The Institute of Sleep Science, led by Director Somnath Maity, has been pushing for this change for years. Maity, a myofunctional therapist with decades of experience, points out the financial impact of neglecting sleep disorders: "Insurance companies are paying upwards of 5 to 10 lakh INR when these patients enter the emergency room due to heart failure. This could have been avoided if they had paid 1/10th of the amount for basic sleep apnea treatment when the patient was first diagnosed," he explains.

The core issue is that major health insurance providers in India — both public and private — exclude sleep disorders from their plans. This coverage gap has serious consequences for patients. At Maity's clinic in Kolkata, several cases highlight the problem. Sharmila Bhattacharya, a biology teacher, shares her husband Ayan's struggles with OSA. "He developed other health complications due to sleep apnea," she says. "He would sometimes lose consciousness on the road because of low oxygen levels, which could have caused a serious accident." Despite having two insurance policies, the Bhattacharyas were denied coverage for sleep apnea treatment and had to pay for a CPAP device out of pocket.

Another case involves Nabagopal Biswas, who was denied coverage for nasal polyp surgery, a key part of his sleep apnea treatment.

Doctors are puzzled by the insurance industry’s refusal to cover OSA. Dr. Dipankar Datta, an ENT surgeon and regional head of the Indian Association of Surgeons for Sleep Apnea, stresses that this is a serious medical condition. "OSA is not cosmetic — it’s life-threatening. It can lead to heart failure, stroke, diabetes, high blood pressure, asthma, dementia, and even road accidents," he says.

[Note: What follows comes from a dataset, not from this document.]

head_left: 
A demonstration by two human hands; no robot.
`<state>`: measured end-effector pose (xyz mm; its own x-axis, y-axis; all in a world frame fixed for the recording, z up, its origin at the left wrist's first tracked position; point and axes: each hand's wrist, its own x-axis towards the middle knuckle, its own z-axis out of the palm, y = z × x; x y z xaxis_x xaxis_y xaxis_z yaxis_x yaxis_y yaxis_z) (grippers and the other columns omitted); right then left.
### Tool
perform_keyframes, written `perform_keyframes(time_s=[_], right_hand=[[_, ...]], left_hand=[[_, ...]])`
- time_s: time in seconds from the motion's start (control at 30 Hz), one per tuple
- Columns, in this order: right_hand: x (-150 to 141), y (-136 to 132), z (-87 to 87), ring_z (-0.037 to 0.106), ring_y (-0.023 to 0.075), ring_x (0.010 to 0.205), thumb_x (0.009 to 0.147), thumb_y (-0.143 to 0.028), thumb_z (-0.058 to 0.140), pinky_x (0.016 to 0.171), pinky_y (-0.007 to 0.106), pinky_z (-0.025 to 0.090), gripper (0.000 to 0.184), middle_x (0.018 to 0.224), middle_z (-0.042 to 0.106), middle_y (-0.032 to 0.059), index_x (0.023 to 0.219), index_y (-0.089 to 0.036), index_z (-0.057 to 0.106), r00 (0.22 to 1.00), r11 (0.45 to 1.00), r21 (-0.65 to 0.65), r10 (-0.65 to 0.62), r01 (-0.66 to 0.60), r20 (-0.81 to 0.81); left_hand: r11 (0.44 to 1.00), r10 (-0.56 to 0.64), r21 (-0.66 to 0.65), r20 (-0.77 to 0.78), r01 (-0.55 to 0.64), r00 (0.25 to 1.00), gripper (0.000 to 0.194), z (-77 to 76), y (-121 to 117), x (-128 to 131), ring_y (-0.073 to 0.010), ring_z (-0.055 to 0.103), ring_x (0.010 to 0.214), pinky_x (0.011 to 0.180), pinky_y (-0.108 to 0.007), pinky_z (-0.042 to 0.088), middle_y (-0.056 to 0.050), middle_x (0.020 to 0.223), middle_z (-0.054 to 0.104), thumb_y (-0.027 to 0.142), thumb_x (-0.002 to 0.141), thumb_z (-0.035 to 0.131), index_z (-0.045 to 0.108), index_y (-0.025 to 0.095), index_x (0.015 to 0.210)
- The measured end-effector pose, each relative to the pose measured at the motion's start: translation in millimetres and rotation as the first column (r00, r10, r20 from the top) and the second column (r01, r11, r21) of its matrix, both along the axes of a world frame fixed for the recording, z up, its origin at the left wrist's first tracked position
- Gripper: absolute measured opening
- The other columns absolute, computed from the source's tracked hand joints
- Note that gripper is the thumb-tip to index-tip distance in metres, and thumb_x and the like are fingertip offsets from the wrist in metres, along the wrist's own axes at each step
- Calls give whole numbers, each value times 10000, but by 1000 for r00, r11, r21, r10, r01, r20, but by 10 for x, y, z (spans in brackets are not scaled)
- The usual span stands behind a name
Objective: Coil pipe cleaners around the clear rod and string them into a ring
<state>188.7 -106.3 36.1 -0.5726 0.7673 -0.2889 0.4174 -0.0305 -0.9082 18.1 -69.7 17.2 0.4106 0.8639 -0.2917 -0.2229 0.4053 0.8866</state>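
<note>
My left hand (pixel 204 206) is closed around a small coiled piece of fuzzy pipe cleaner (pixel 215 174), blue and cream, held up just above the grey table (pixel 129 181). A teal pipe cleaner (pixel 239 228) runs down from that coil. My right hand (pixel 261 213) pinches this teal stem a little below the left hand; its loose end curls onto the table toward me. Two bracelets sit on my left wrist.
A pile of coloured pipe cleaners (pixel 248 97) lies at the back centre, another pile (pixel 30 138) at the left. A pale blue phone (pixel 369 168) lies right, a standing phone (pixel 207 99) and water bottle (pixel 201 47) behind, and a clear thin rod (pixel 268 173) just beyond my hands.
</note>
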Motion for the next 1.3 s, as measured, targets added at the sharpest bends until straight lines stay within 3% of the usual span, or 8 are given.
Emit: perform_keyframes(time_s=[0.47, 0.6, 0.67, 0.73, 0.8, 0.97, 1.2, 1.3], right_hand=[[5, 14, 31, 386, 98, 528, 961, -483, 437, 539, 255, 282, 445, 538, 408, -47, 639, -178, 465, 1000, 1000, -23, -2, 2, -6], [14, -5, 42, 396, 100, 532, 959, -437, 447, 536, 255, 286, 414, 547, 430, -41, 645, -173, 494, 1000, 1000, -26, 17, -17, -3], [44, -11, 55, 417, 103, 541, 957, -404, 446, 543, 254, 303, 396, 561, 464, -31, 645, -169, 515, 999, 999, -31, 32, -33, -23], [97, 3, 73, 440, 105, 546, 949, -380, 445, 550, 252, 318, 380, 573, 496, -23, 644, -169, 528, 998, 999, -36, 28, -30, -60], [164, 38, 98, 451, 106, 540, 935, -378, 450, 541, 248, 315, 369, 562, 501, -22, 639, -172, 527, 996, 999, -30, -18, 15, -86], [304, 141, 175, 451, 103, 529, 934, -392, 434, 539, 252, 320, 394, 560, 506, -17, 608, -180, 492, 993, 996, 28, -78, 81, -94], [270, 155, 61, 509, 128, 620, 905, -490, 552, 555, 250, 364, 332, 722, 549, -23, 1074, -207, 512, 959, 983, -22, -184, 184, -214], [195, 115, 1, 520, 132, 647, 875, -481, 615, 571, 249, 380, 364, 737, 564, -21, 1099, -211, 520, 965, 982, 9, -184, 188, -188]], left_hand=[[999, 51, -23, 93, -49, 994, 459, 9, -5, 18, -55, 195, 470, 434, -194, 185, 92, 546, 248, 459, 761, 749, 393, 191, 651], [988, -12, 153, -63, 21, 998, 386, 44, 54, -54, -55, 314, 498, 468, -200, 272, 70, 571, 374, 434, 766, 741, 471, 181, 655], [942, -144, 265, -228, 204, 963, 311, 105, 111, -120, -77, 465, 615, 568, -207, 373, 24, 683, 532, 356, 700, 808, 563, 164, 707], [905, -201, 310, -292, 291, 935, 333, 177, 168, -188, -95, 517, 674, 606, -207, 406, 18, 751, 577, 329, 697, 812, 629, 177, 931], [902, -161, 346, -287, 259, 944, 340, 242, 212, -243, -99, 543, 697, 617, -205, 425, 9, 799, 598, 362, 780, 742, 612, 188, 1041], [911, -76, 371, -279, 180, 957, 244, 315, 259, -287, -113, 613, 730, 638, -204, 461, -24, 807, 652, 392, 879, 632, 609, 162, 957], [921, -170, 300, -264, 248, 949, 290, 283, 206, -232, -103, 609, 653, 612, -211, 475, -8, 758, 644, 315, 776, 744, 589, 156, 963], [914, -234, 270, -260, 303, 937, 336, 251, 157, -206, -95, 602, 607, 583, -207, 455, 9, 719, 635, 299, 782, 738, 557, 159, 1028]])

The financial challenges of sleep disorder treatment go beyond therapy and extend to diagnosis. Dr. Pallab Chatterjee, a pediatric pulmonologist, points out that expensive diagnostic tests such as polysomnography and sleep endoscopy, costing between Rs. 8,000 and Rs. 20,000, often deter patients from seeking proper diagnosis. "The high costs, combined with the fact that these tests aren’t covered by insurance, make patients avoid them altogether," says Dr. Chatterjee. "As a result, even when symptoms are apparent, the condition remains undiagnosed and untreated."

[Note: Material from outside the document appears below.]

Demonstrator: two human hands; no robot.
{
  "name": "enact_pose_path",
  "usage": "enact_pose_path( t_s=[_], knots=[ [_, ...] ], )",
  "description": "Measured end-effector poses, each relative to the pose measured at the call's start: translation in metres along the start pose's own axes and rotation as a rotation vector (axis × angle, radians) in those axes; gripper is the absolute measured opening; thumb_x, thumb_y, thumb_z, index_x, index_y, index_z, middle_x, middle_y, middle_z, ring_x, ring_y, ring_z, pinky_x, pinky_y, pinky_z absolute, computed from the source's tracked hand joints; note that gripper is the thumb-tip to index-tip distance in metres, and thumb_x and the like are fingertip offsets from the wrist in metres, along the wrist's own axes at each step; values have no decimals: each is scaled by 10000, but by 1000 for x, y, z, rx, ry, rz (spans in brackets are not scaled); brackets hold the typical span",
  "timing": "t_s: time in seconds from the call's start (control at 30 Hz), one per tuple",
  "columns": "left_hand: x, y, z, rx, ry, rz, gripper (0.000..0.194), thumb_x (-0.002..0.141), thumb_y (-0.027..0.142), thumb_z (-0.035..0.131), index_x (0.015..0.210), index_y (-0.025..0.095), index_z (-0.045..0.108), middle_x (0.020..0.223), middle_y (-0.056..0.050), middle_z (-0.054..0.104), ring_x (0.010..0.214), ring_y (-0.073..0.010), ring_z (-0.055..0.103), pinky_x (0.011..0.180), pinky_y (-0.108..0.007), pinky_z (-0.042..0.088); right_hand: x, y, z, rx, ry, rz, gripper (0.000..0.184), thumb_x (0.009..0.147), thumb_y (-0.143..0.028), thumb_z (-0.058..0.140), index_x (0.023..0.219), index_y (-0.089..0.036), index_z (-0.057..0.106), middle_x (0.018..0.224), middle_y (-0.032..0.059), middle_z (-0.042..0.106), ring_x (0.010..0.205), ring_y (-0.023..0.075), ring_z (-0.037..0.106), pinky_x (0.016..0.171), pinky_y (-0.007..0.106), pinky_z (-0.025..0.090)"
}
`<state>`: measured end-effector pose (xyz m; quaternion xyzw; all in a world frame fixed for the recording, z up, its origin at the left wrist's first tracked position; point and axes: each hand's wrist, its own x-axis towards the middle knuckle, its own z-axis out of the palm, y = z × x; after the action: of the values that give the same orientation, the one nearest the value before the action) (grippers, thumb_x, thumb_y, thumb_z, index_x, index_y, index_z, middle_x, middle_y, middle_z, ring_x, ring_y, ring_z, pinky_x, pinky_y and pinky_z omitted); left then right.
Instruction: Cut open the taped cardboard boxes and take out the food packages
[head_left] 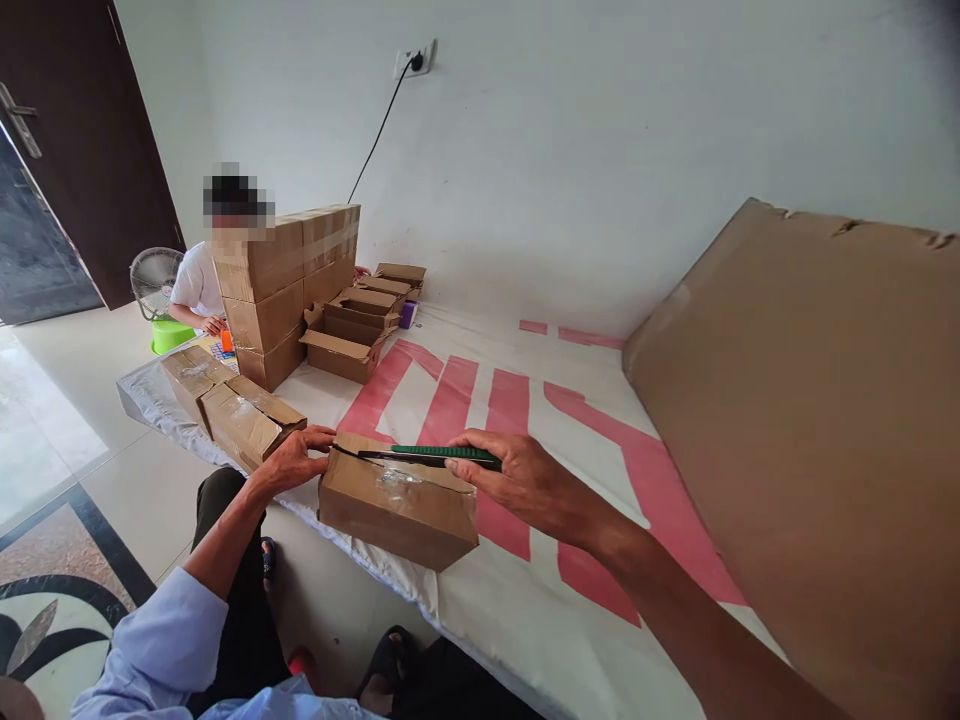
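A closed brown cardboard box (397, 520) with clear tape on its top lies at the near edge of the covered table. My left hand (292, 462) grips its left end, fingertips at the top corner. Over the top of the box, my right hand (517, 475) is closed round a green and black utility knife (442, 455). The knife points left, its tip close to the seam near my left hand. Whether the blade touches the cardboard I cannot tell. Just left of my left hand lies another taped box (247, 410), with a further taped box (196, 368) behind it.
A stack of cardboard boxes (274, 300) stands at the far left, with several open boxes (341, 355) beside it. A person (199, 285) sits behind the stack. A large cardboard sheet or carton (802, 420) rises on the right. A white and pink cover (510, 420) spreads over the table.
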<state>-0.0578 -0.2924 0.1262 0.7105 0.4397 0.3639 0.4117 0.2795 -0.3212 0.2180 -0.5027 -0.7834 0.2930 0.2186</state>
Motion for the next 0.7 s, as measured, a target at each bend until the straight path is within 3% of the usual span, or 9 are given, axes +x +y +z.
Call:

The consequences of untreated obstructive sleep apnea (OSA) are serious. Dr. Arup Das Biswas, former Director of Cardiology at IPGMER and SSKM Hospital, explains that sleep apnea can lead to heart disease in two ways. It causes hypoxia, disrupting oxygen supply and resulting in blood pressure and heart rate fluctuations. Additionally, it contributes to obesity, insulin resistance, and daytime sleepiness, all of which increase the risk of heart disease. Beyond cardiovascular problems, untreated apnea can also lead to neurological issues, like memory loss and cognitive decline.

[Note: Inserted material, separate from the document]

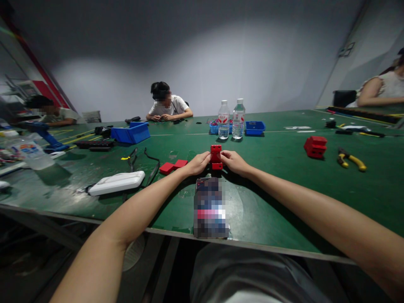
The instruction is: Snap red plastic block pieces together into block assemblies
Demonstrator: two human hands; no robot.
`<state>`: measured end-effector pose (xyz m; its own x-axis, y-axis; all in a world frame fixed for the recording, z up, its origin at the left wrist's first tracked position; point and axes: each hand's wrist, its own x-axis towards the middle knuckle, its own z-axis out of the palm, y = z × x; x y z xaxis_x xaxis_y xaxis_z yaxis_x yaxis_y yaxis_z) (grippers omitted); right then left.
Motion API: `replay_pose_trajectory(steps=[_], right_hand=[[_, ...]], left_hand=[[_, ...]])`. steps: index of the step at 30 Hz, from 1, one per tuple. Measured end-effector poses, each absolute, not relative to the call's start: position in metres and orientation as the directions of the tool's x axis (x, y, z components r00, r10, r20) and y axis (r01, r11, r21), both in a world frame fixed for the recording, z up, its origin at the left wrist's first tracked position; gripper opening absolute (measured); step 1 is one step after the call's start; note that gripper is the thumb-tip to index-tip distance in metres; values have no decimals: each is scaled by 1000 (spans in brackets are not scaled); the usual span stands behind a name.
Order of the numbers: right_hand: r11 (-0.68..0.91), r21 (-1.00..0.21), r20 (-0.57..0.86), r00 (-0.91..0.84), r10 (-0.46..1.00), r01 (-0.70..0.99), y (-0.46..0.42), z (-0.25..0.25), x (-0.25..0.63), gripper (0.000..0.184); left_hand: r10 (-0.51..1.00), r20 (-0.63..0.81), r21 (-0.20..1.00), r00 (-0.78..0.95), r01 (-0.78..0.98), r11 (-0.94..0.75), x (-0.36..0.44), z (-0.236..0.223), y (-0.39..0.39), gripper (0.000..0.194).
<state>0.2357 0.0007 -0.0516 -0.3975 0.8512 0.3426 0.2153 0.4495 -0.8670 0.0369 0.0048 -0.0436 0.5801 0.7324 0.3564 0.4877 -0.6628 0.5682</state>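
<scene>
Has a smartphone [211,208] at the near edge of the green table [280,155]. Beyond, holds a notched red block [216,157] upright between left hand [199,163] and right hand [234,161], clamping its sides with fingers of each. Faces two water bottles [224,121] toward the far edge.

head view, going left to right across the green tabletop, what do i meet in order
leftmost bottle, white device, red pieces, left hand, held red part, right hand, red block, pliers
</scene>
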Motion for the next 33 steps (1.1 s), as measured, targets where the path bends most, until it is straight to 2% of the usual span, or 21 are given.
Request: replay_pose_trajectory(steps=[16, 33], right_hand=[[425, -872, 332, -345, 878, 242, 1, -51, 235, 36], [457, -863, 350, -398, 848, 215, 4, -54, 236, 38]], left_hand=[[713, 374, 565, 592, 464, -682, 36, -45, 6, 47], [745, 361, 595, 560, 477, -647, 37, -42, 4, 47]])
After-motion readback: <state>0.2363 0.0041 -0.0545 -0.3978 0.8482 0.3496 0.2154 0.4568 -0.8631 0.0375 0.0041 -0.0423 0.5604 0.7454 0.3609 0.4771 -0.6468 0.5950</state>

The lack of insurance coverage impacts not just patients but also the broader healthcare system in India. Advanced treatments like Inspire Sleep, an FDA-approved implant that has shown success in the US and Europe, have not entered the Indian market due to the absence of insurance support. "The companies don’t see any profit in India," says Maity. "Even individuals who could afford the treatment out of pocket no longer have access to it."

Advocating for insurance coverage for sleep disorders in India is a tough challenge, but progress is possible. Healthcare professionals are pushing for policy changes similar to the 2023 IRDAI guidelines, which mandated insurance coverage for mental health disorders. These guidelines paved the way for insurance companies to offer cashless facilities for mental health treatment at approved institutions.

Maity and his colleagues have been trying to bring the issue to insurers’ attention since 2019. They suggest creating clear criteria to handle sleep-related claims and address fraud concerns. "But why deny access to necessary, life-saving treatments when doctors agree they’re essential?" Maity asks.

Addressing this insurance coverage gap could greatly improve public health and lower long-term healthcare costs across the country. "Standardized care will only be possible if there’s a change in policy," Maity says. With continued advocacy and awareness, the hope is that policymakers, healthcare providers, and insurers will work together to close this critical gap, ensuring millions of people with sleep disorders get the care they need.